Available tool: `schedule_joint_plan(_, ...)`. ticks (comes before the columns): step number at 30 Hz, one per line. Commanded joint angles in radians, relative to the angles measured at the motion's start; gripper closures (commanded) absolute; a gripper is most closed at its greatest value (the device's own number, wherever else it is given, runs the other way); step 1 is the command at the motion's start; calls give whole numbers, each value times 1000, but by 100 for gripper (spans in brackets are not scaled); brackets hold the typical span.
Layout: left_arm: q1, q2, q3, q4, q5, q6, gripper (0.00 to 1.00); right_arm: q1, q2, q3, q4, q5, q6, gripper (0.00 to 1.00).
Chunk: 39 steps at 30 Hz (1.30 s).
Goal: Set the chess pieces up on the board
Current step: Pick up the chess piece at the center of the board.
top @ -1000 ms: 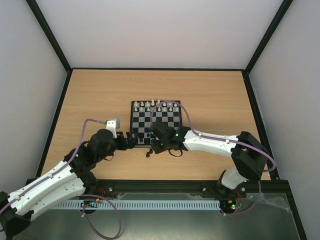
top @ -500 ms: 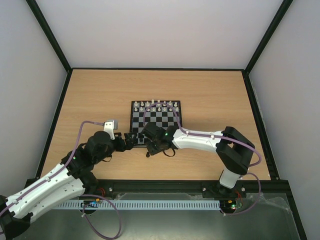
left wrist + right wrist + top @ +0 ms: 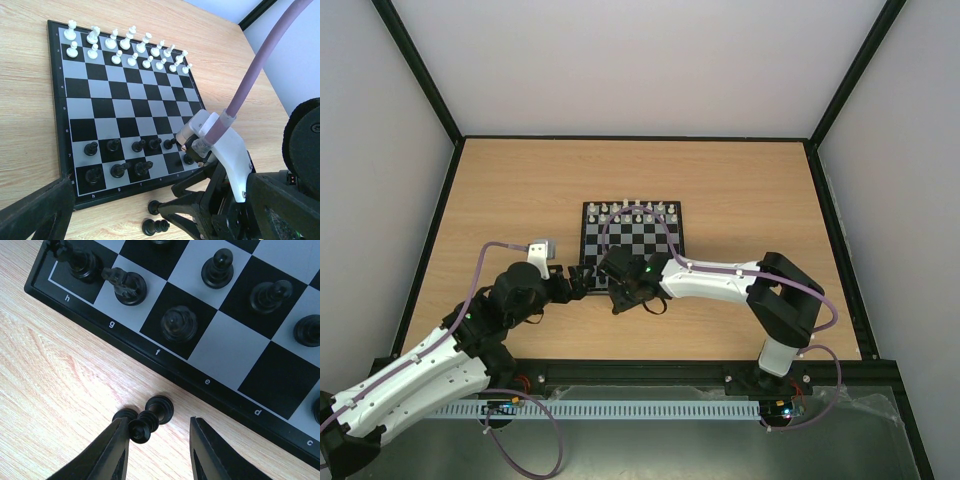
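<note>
Table [image 3: 740, 180]: pale wood-grain top, matt, fine streaks.
Board [image 3: 125, 107]: smooth; light squares silvery with a soft sheen, dark squares and border flat black.
Black chess pieces [image 3: 179, 324]: glossy plastic, bright highlights.
White chess pieces [image 3: 132, 60]: smooth plastic.
Right gripper fingers [image 3: 107, 457]: matt black plastic.
Cable [image 3: 260, 65]: purple, smooth sheath.

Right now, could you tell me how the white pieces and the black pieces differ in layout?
The white pieces fill both rows at the far edge of the board; the black pieces leave gaps in the near rows. No white piece shows off the board; a few black ones lie on the table beside it. On the board, both keep to two rows.
</note>
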Motion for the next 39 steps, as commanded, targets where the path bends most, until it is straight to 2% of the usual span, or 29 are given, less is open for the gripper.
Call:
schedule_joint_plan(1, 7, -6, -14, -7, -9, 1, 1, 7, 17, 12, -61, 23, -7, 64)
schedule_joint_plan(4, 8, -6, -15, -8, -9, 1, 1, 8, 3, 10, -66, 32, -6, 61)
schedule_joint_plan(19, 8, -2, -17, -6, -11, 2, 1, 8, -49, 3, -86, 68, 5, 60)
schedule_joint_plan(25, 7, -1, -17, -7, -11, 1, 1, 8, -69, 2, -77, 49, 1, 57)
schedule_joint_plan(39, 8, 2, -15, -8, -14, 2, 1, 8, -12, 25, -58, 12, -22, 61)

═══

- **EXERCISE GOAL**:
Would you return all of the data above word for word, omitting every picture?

- **RESPONSE AREA**:
Available tool: `schedule_joint_plan(_, ...)`. ticks (comes before the columns): step number at 30 Hz, one per line. Commanded joint angles in radians, relative to the angles measured at the motion's start; gripper closures (commanded) absolute; a gripper is most closed at its greatest value (the device's own number, wherever else it is given, runs the other way); step 1 is the command at the motion's start; calls give whole numbers, each value times 1000, but by 100 for gripper (spans in brackets are not scaled); brackets hold the typical span.
Layout: left_arm: q1, q2, q3, q4, q5, q6, gripper (0.00 to 1.00); right_arm: q1, q2, q3, q4, q5, q6, gripper (0.00 to 1.00).
Chunk: 39 steps at 30 Hz (1.30 s).
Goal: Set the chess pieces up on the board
Current step: Pick up the chess piece at the center of the board.
top @ -1000 ms: 
top @ -500 ms: 
left wrist + right wrist + top @ +0 ms: 
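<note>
Table [image 3: 740, 180]: pale wood-grain top, matt, fine streaks.
Board [image 3: 125, 107]: smooth; light squares silvery with a soft sheen, dark squares and border flat black.
Black chess pieces [image 3: 179, 324]: glossy plastic, bright highlights.
White chess pieces [image 3: 132, 60]: smooth plastic.
Right gripper fingers [image 3: 107, 457]: matt black plastic.
Cable [image 3: 260, 65]: purple, smooth sheath.

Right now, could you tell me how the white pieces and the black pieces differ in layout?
The white pieces fill both rows at the far edge of the board; the black pieces leave gaps in the near rows. No white piece shows off the board; a few black ones lie on the table beside it. On the board, both keep to two rows.
</note>
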Motion for the next 39 steps, as commanded, targets where the path bends most, until it is straight to 2% of the usual span, or 29 are given, less is open for the gripper.
Call:
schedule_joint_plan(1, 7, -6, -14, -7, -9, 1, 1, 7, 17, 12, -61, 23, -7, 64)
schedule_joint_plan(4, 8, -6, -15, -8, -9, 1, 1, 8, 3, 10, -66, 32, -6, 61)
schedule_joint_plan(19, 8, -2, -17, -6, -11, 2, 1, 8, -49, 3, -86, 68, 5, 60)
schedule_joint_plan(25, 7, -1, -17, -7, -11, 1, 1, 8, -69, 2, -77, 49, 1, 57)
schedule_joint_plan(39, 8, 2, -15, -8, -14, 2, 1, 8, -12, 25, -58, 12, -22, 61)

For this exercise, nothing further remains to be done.